The banking regulator of New York state said on Monday that BNP Paribas would pay $8.9 billion (6.5 billion euros) after pleading guilty to violating US trade sanctions on behalf of clients in Cuba, Iran and Sudan.
BNP agreed to pay the sum to settle the charge after months of negotiations in the largest such sanctions case to have been brought by the US Justice Department.
According to the charges, transactions were made through BNP's New York office between 2004 and 2012 - thwarting US sanctions aimed at blocking sanctioned states' access to the global financial system.
"BNP Paribas went to elaborate lengths to conceal prohibited transactions, cover its tracks and deceive US authorities," said Attorney General Eric Holder. "These actions represent a serious breach of US law."
In addition BNP will have to suspend part of its US dollar clearing operations for a year, beginning from January, as part of the conditions for not revoking its license. During the suspension - an unprecedented punishment - the bank would be unable to convert foreign currencies to dollars on the behalf of clients for as long as a year.
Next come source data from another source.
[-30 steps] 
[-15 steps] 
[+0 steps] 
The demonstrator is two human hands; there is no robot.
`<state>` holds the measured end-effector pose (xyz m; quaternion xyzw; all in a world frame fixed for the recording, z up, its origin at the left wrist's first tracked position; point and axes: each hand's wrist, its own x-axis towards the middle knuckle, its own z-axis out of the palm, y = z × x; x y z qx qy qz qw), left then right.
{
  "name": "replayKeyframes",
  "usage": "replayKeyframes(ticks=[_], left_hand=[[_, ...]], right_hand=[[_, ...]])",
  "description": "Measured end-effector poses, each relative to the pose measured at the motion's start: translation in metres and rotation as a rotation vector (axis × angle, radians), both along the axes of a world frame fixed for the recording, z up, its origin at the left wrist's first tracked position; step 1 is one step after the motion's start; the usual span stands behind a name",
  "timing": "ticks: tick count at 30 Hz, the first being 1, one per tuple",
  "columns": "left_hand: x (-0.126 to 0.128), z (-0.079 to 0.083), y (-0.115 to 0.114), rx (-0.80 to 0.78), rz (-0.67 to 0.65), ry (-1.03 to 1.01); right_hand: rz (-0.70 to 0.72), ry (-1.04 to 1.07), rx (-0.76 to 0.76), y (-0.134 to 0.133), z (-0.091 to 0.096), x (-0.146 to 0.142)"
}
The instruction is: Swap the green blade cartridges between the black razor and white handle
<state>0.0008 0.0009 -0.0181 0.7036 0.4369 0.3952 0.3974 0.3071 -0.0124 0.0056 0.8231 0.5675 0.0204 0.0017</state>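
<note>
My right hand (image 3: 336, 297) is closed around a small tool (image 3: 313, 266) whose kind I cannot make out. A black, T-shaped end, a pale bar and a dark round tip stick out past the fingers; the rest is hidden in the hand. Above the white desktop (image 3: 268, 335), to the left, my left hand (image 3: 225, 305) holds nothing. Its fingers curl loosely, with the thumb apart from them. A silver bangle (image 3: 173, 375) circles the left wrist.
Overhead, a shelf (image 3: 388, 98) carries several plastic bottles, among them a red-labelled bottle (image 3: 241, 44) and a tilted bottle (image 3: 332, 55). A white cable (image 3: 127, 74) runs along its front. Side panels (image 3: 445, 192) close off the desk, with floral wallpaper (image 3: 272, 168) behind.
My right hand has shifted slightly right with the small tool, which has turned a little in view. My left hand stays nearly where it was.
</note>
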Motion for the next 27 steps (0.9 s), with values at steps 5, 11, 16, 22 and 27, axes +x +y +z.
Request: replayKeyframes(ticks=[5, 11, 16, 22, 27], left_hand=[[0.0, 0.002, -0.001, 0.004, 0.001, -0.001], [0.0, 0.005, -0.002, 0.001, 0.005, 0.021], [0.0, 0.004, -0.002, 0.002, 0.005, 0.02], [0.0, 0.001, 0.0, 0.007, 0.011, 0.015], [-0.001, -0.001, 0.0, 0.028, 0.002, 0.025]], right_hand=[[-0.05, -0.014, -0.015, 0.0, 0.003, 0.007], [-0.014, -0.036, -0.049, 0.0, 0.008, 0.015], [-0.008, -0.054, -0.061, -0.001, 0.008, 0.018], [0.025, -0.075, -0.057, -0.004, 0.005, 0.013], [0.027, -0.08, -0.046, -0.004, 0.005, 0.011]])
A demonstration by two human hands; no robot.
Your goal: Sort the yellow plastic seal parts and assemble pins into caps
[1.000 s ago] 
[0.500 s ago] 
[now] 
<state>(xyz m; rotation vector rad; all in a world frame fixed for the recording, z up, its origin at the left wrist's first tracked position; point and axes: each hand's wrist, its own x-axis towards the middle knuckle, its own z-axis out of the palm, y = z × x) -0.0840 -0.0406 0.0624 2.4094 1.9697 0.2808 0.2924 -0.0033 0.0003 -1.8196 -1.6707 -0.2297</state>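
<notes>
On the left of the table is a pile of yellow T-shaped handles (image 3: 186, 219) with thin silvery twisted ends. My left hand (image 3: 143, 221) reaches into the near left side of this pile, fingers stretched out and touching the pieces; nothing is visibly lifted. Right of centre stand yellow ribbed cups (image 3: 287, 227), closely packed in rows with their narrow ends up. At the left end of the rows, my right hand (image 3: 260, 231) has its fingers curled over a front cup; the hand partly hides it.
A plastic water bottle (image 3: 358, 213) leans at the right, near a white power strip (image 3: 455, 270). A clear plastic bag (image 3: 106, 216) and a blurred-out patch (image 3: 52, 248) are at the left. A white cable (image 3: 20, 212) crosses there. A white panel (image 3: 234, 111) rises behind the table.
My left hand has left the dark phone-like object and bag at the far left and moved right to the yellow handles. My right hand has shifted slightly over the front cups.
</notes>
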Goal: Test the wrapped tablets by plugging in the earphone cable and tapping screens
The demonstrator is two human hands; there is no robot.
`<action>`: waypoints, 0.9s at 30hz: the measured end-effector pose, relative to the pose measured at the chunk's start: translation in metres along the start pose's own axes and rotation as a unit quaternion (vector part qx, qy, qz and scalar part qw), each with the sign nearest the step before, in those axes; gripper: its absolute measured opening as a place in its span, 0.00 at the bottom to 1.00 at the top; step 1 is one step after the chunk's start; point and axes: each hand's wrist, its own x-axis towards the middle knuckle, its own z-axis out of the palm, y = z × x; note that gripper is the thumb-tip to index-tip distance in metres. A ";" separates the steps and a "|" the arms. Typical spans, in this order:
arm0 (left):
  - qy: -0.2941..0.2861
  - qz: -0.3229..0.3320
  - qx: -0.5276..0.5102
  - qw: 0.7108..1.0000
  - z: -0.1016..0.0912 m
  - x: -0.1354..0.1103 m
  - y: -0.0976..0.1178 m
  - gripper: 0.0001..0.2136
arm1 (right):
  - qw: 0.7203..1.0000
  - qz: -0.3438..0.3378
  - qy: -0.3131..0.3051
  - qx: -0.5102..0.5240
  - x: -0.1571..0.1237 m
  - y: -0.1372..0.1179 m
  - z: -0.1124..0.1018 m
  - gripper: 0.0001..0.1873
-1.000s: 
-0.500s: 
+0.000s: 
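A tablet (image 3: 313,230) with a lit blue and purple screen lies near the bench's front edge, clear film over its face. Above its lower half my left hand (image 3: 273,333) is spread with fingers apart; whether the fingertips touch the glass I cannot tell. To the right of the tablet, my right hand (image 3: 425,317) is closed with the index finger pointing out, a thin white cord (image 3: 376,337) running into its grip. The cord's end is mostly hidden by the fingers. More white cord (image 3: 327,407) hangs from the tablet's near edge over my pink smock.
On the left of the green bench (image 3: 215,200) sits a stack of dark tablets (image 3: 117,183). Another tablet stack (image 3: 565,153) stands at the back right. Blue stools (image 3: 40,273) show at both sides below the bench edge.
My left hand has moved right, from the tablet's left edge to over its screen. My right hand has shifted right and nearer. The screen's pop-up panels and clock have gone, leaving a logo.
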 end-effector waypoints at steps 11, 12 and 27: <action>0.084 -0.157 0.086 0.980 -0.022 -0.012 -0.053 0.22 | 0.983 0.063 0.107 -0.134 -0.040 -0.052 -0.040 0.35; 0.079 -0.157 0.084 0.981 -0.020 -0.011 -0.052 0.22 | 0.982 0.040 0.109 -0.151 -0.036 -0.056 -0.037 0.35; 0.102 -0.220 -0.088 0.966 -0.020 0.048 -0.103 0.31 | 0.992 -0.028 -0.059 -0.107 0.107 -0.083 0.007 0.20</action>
At the request of US authorities, the bank - the largest in France by capitalization - also agreed to sever ties with a number of employees, including two senior executives.
France's bank supervisory authority APCR said in a statement that it had previously examined the liquidity and solvency of France's largest bank and found it to be "quite solid," and that it would be able to "absorb the anticipated consequences."
The authority's chief, Christian Noyer, who is also the governor of the Bank of France, had traveled to New York during the negotiations, during which he warned of the consequences of a hefty fine on the French financial system. The French government also warned that a disproportionate fine could affect transatlantic trade agreement negotiations.
BNP shares have plummeted by 17 percent since the company first announced in mid-February that the fine could reach $1.1 billion.